Problem description: Look for the word "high" in the entries and copy every line where it shows up.

(Stored data)
_ _ _ _

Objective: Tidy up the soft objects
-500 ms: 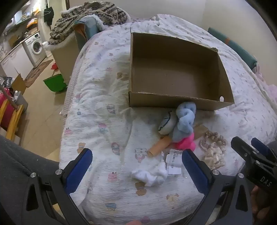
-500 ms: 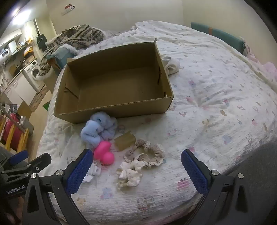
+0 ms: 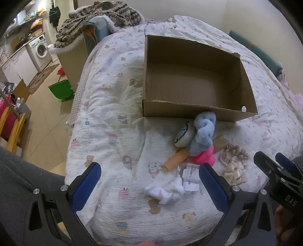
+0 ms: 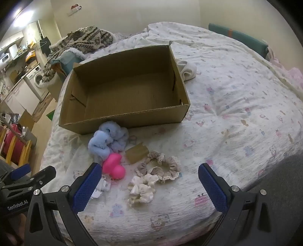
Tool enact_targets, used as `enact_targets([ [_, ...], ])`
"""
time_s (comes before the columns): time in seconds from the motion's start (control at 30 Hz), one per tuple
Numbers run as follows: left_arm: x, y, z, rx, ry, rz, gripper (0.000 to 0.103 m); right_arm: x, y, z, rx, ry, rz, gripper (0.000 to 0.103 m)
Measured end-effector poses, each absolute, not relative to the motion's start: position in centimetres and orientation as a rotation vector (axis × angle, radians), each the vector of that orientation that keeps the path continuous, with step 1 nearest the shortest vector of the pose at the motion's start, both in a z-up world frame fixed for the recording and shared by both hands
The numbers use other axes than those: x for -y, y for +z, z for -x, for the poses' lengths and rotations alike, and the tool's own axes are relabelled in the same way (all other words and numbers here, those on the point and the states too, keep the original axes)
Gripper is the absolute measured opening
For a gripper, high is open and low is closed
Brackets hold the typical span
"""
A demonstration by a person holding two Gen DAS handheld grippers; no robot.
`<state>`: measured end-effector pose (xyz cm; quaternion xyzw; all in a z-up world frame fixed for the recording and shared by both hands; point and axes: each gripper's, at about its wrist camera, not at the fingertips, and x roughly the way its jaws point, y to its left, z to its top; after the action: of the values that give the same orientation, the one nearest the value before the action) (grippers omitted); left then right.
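An open cardboard box (image 3: pixel 197 111) (image 4: pixel 132 121) sits empty on the bed. In front of it lie a fluffy blue scrunchie (image 3: pixel 203 132) (image 4: pixel 108 141), a pink soft piece (image 3: pixel 205 157) (image 4: pixel 113 168), a beige lace scrunchie (image 3: pixel 234 153) (image 4: pixel 161 166), a cream scrunchie (image 3: pixel 234 173) (image 4: pixel 142 189), a white fluffy piece (image 3: pixel 166 191) and a small white pouch (image 3: pixel 183 133). My left gripper (image 3: pixel 149 185) is open and empty, above the white piece. My right gripper (image 4: pixel 149 185) is open and empty, above the cream scrunchie.
A brown card (image 4: pixel 136 153), an orange tube (image 3: pixel 175 160) and paper tags (image 3: pixel 190 177) lie among the soft things. A white cloth (image 4: pixel 187 71) lies right of the box. The bed's left edge (image 3: pixel 75 106) drops to the floor. A patterned blanket (image 3: pixel 98 17) is piled behind.
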<state>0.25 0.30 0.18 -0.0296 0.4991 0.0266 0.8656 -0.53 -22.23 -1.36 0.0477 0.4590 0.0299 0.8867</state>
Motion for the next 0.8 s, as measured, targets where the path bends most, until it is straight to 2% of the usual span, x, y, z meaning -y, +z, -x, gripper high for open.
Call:
enact_targets([
  [0.8, -0.3, 0.01, -0.08, -1.046, 0.053, 0.074, 0.103, 22.38, -1.38, 0.52, -0.955, 0.055, -0.101, 0.103],
])
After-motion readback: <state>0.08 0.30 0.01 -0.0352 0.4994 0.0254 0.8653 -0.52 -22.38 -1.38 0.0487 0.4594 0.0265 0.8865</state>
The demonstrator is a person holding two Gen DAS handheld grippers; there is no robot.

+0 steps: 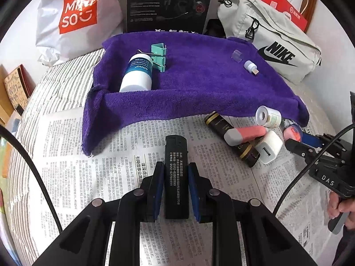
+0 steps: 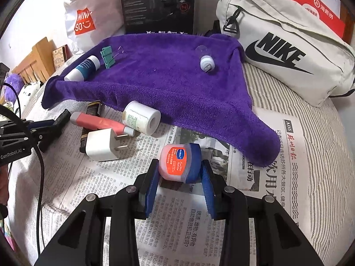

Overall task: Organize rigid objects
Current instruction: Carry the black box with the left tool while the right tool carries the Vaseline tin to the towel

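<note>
My left gripper [image 1: 175, 168] is shut on a black lighter [image 1: 176, 175] just above the newspaper [image 1: 124, 155]. My right gripper [image 2: 179, 166] is shut on a small pink jar with a blue lid [image 2: 179, 164]; it also shows in the left wrist view [image 1: 292, 133]. On the purple towel [image 1: 188, 84] lie a white and teal bottle [image 1: 137, 73], a green binder clip [image 1: 159, 56], a clear cap [image 1: 237, 55] and a small white USB plug [image 1: 250, 66]. On the newspaper lie a black and gold tube [image 1: 230, 139], a pink stick [image 1: 246, 134], a white charger [image 1: 269, 147] and a white bottle [image 1: 267, 115].
A white shopping bag [image 1: 75, 20], a black box [image 1: 168, 4] and a grey Nike bag [image 1: 273, 37] stand behind the towel. A wooden headboard [image 2: 37, 59] and plush toys are at the far left. A cable [image 1: 33, 166] hangs along the left.
</note>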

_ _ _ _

Exercise response:
For a gripper, high is open and low is closed
Motion for the next 0.8 s, as measured, targets where the path bends most, until it is straight to 2% of the usual span, x, y, z meaning -y, +z, -x, gripper high for open.

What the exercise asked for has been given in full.